* [Action item]:
Go through the data and copy each line that holds "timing".

--- START ---

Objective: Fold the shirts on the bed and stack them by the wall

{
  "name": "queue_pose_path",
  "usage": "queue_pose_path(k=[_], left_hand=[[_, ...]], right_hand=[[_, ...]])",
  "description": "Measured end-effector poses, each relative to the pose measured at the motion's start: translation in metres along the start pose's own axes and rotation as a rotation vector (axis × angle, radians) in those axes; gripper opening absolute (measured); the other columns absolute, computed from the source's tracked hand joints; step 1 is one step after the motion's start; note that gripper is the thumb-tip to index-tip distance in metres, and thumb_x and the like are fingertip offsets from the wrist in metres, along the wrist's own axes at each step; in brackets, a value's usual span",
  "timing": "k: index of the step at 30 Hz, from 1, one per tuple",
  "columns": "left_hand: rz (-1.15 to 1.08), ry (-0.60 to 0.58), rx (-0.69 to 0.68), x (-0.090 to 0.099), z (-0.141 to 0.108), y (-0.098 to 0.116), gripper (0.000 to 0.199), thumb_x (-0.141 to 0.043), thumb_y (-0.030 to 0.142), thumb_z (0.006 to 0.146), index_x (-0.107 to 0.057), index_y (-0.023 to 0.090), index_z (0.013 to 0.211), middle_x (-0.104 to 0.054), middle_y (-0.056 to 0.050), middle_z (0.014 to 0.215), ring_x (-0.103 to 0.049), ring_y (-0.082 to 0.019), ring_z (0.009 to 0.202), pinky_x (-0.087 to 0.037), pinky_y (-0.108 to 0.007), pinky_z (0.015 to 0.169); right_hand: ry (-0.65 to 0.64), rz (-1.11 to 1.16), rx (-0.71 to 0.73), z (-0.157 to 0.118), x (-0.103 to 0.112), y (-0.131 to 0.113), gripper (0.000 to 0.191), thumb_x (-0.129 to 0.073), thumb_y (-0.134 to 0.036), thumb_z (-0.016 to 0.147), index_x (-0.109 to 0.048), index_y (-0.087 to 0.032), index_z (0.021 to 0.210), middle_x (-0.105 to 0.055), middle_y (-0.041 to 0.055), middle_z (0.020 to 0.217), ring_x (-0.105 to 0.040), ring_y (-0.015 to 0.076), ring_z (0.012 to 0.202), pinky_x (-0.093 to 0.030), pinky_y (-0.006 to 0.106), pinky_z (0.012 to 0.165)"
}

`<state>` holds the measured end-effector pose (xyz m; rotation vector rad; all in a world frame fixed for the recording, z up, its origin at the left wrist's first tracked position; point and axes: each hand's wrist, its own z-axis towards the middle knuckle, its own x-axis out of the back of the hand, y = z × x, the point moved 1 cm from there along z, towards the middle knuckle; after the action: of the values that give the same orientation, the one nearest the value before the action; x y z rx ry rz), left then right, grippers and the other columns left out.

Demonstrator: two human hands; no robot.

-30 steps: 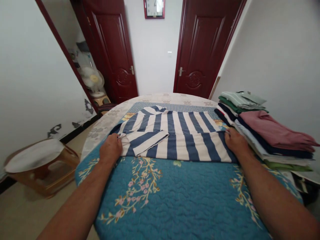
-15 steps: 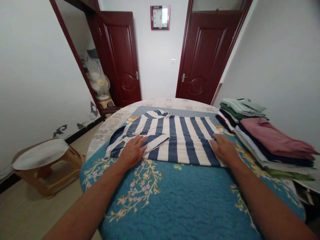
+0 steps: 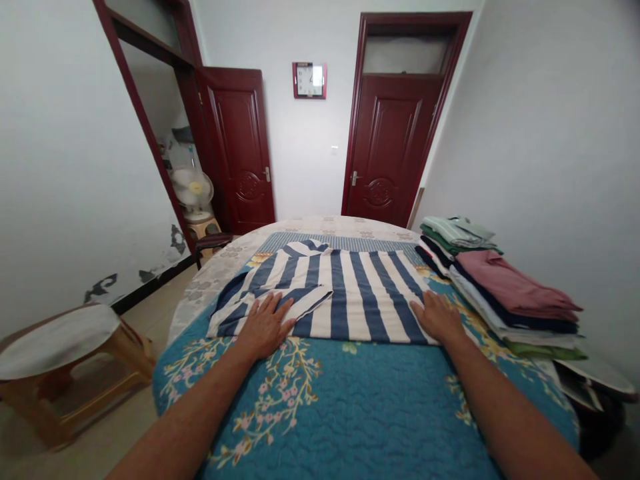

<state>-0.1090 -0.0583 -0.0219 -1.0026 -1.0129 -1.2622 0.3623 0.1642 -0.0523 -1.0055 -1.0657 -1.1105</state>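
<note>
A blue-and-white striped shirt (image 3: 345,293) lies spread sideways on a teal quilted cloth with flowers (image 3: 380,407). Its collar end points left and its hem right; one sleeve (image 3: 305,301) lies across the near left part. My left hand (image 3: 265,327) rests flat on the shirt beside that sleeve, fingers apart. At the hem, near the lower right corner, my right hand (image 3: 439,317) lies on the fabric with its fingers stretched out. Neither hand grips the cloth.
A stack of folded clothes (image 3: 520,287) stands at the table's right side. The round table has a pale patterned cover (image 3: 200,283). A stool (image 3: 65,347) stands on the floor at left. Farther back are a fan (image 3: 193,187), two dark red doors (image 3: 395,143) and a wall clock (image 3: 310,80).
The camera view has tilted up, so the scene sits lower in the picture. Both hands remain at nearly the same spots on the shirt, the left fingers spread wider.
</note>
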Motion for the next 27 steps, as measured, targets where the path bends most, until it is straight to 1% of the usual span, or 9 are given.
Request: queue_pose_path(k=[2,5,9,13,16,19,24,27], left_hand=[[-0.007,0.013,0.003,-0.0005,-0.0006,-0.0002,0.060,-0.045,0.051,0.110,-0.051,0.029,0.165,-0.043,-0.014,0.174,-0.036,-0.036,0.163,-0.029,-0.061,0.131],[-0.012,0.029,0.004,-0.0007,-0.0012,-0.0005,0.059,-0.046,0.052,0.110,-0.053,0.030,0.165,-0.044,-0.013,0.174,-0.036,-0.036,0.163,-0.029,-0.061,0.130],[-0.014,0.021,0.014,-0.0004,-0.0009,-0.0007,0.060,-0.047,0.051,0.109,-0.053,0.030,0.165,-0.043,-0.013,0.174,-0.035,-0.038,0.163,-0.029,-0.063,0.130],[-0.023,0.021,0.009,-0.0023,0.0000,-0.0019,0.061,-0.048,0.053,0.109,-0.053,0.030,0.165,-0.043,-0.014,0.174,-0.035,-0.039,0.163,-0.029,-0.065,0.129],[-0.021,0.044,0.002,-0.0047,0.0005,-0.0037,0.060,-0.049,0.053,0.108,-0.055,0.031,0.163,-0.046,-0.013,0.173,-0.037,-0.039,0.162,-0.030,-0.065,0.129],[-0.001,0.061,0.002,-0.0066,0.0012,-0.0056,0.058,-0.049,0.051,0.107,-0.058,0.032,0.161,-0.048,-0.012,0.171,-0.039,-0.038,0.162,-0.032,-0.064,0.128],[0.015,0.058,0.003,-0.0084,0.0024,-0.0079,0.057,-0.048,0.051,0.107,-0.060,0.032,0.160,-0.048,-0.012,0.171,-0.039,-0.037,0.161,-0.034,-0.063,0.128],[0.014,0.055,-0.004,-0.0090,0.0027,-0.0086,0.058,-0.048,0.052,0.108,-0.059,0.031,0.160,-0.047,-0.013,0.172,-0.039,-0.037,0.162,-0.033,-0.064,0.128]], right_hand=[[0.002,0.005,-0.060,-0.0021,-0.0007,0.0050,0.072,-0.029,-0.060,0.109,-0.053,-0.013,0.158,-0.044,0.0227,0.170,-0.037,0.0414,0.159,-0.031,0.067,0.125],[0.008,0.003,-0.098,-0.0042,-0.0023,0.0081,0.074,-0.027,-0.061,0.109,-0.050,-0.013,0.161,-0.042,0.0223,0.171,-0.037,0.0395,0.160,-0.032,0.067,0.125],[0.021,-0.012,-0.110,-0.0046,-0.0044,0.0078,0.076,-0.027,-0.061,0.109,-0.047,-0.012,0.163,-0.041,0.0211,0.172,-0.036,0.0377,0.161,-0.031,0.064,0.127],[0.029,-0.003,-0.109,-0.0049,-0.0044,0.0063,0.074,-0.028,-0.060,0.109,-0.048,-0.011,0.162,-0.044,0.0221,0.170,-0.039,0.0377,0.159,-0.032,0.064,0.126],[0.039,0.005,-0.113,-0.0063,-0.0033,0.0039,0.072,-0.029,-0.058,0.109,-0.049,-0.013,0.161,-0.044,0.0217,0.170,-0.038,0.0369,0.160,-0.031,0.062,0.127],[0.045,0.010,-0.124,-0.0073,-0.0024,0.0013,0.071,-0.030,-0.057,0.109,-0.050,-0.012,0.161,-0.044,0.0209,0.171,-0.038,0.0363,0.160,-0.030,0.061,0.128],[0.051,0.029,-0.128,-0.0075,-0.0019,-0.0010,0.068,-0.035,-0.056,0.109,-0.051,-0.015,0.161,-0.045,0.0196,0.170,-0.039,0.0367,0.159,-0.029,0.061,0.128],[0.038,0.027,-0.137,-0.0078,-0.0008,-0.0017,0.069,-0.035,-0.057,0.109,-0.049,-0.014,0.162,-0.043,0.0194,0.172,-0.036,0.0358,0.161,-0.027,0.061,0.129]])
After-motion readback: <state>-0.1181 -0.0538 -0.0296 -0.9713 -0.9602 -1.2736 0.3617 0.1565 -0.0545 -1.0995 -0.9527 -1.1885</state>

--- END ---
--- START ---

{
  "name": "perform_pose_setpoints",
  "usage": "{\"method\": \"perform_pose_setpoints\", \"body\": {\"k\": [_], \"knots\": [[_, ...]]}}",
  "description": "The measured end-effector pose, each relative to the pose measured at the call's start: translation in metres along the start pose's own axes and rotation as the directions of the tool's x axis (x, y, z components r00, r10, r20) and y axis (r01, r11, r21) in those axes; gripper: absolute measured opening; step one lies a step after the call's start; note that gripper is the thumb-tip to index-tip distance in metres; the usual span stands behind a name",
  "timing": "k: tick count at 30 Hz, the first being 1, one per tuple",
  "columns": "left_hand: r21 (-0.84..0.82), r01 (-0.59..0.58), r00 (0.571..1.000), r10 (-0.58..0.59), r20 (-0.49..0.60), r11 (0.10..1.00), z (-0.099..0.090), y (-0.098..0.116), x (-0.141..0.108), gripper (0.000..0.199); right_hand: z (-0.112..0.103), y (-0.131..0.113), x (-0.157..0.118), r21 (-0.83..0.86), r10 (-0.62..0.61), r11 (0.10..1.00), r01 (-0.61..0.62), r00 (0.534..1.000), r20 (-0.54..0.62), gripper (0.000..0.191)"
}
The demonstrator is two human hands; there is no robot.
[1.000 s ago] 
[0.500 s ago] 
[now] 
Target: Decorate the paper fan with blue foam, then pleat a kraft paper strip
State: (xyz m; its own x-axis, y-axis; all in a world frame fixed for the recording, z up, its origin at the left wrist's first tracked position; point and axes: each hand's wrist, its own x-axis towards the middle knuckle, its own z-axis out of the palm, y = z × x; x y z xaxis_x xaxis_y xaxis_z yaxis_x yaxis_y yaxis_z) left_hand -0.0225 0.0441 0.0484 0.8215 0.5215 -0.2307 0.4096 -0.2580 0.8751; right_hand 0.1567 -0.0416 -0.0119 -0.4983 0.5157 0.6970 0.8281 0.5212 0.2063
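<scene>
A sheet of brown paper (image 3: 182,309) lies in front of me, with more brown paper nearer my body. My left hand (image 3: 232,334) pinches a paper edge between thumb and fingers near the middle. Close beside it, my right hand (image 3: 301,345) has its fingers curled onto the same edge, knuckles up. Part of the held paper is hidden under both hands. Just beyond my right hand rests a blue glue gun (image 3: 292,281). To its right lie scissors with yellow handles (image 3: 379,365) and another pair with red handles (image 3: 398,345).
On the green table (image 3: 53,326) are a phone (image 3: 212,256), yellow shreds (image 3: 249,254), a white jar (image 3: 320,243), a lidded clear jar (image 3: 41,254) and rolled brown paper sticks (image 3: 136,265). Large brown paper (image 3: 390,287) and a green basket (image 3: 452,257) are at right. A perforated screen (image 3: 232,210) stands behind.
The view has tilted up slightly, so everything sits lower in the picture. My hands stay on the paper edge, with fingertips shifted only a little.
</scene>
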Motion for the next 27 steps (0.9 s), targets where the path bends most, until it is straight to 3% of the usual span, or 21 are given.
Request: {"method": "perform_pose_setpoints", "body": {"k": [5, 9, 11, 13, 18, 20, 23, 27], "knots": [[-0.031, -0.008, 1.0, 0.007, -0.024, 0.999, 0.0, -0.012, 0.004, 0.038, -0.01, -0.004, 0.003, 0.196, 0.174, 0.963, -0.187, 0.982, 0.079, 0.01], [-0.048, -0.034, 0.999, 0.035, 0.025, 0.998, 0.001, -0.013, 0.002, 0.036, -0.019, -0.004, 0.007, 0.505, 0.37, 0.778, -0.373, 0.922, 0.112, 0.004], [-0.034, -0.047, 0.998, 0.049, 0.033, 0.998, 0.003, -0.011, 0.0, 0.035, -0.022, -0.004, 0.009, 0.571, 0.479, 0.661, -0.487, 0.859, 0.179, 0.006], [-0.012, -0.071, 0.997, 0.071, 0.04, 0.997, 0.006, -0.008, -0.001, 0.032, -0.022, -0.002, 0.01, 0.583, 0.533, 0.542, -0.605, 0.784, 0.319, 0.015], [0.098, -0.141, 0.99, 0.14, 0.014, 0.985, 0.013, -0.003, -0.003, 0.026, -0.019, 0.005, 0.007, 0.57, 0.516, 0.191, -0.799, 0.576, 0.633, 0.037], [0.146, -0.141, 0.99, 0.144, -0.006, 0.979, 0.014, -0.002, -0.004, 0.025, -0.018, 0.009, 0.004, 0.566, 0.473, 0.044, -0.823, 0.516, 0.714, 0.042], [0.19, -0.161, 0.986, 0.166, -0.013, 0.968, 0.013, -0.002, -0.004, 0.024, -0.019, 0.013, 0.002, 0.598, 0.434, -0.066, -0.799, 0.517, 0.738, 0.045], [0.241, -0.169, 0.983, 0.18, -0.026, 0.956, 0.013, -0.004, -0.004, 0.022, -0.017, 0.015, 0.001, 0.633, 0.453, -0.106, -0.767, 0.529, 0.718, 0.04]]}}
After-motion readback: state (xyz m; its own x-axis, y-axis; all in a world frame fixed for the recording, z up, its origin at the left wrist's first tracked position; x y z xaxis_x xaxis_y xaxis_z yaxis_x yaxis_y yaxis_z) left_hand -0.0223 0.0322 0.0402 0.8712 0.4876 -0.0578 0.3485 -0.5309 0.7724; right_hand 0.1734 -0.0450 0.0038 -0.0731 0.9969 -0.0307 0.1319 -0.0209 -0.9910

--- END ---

* [Answer area]:
  "timing": "k: index of the step at 30 Hz, from 1, one per tuple",
  "timing": "k: tick count at 30 Hz, the first being 1, one per tuple",

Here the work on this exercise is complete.